• What to produce
The data must be given again in full, with no line altered.

(Beginning of Dataset section)

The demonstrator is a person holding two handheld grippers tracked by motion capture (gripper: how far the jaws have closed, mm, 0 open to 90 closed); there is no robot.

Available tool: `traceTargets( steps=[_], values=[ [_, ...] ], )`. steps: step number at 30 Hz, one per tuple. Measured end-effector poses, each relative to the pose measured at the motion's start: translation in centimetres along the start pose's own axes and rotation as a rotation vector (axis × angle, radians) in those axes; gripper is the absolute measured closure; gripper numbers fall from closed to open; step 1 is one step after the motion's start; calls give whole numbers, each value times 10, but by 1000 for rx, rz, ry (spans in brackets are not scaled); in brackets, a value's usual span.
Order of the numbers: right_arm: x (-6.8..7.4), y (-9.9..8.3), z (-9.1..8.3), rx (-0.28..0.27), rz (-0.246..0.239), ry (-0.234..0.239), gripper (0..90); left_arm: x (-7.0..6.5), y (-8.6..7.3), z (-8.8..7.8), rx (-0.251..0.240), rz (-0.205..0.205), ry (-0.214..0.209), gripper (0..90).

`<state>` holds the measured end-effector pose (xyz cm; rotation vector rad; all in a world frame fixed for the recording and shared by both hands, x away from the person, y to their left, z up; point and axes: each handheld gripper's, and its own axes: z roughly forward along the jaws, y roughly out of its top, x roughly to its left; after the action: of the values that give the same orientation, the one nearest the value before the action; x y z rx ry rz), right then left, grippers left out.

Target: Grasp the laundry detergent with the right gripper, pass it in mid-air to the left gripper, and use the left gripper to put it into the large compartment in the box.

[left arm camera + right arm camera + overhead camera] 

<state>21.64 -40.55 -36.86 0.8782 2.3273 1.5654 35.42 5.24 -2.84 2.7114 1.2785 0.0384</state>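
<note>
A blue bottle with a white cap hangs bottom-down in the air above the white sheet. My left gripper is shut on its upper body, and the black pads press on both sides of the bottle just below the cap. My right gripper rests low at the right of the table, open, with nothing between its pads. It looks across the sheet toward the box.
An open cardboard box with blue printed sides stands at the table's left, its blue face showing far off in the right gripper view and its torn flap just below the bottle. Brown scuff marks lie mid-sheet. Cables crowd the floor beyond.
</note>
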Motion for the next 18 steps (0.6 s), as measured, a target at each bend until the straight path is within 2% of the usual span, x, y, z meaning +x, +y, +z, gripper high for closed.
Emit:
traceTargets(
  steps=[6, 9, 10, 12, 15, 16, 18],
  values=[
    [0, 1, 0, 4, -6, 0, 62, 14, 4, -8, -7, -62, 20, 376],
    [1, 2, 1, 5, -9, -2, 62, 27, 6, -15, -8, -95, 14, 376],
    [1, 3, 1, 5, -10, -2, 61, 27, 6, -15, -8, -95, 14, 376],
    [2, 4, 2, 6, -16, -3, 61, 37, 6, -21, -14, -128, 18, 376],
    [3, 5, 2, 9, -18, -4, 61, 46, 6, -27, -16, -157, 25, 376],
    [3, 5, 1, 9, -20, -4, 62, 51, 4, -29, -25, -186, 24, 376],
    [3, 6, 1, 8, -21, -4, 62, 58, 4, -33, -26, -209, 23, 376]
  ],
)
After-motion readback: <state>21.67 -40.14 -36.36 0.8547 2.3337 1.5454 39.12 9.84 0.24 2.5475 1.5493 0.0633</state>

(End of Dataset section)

• Task output
The demonstrator is a person holding two handheld grippers tracked by motion capture (gripper: how far the jaws have closed, mm, 0 open to 90 closed); there is no robot.

Available tool: `traceTargets( steps=[_], values=[ [_, ...] ], )`. steps: step number at 30 Hz, one per tuple. Measured end-effector poses, each relative to the pose measured at the motion's start: translation in centimetres along the start pose's own axes and rotation as a rotation vector (axis × angle, radians) in those axes; gripper is the absolute measured closure; gripper numbers fall from closed to open; step 1 is one step after the motion's start; calls give whole numbers, each value times 10, but by 1000 for rx, rz, ry (spans in brackets are not scaled); in brackets, a value's usual span.
Order of the numbers: right_arm: x (-6.8..7.4), y (-9.9..8.3), z (-9.1..8.3), rx (-0.28..0.27), rz (-0.246..0.239), ry (-0.234..0.239), gripper (0..90); left_arm: x (-7.0..6.5), y (-8.6..7.3), z (-8.8..7.8), rx (-0.251..0.240), rz (-0.205..0.205), ry (-0.214..0.209), gripper (0..90).

`<state>` holds the measured end-effector pose (xyz cm; rotation vector rad; all in a world frame fixed for the recording and shared by both hands, x away from the person, y to their left, z up; point and axes: each handheld gripper's, and its own axes: z roughly forward along the jaws, y roughly out of its top, x roughly to its left; after the action: of the values that give the same orientation, the one nearest the value before the action; x y z rx ry rz), right then left, grippers left out.

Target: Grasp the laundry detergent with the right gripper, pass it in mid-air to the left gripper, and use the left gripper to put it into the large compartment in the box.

[left arm camera + right arm camera + overhead camera] 

<state>21.64 -40.55 -36.86 0.8782 2.3273 1.5654 35.42 5.24 -2.84 2.7114 1.2785 0.0384</state>
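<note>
A blue bottle with a white cap hangs bottom-down in the air above the white sheet. My left gripper is shut on its upper body, and the black pads press on both sides of the bottle just below the cap. My right gripper rests low at the right of the table, open, with nothing between its pads. It looks across the sheet toward the box.
An open cardboard box with blue printed sides stands at the table's left, its blue face showing far off in the right gripper view and its torn flap just below the bottle. Brown scuff marks lie mid-sheet. Cables crowd the floor beyond.
</note>
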Motion for the next 18 steps (0.6 s), as measured, a target at each bend until the straight path is within 2% of the usual span, x, y, z meaning +x, +y, +z, gripper high for closed.
Emit:
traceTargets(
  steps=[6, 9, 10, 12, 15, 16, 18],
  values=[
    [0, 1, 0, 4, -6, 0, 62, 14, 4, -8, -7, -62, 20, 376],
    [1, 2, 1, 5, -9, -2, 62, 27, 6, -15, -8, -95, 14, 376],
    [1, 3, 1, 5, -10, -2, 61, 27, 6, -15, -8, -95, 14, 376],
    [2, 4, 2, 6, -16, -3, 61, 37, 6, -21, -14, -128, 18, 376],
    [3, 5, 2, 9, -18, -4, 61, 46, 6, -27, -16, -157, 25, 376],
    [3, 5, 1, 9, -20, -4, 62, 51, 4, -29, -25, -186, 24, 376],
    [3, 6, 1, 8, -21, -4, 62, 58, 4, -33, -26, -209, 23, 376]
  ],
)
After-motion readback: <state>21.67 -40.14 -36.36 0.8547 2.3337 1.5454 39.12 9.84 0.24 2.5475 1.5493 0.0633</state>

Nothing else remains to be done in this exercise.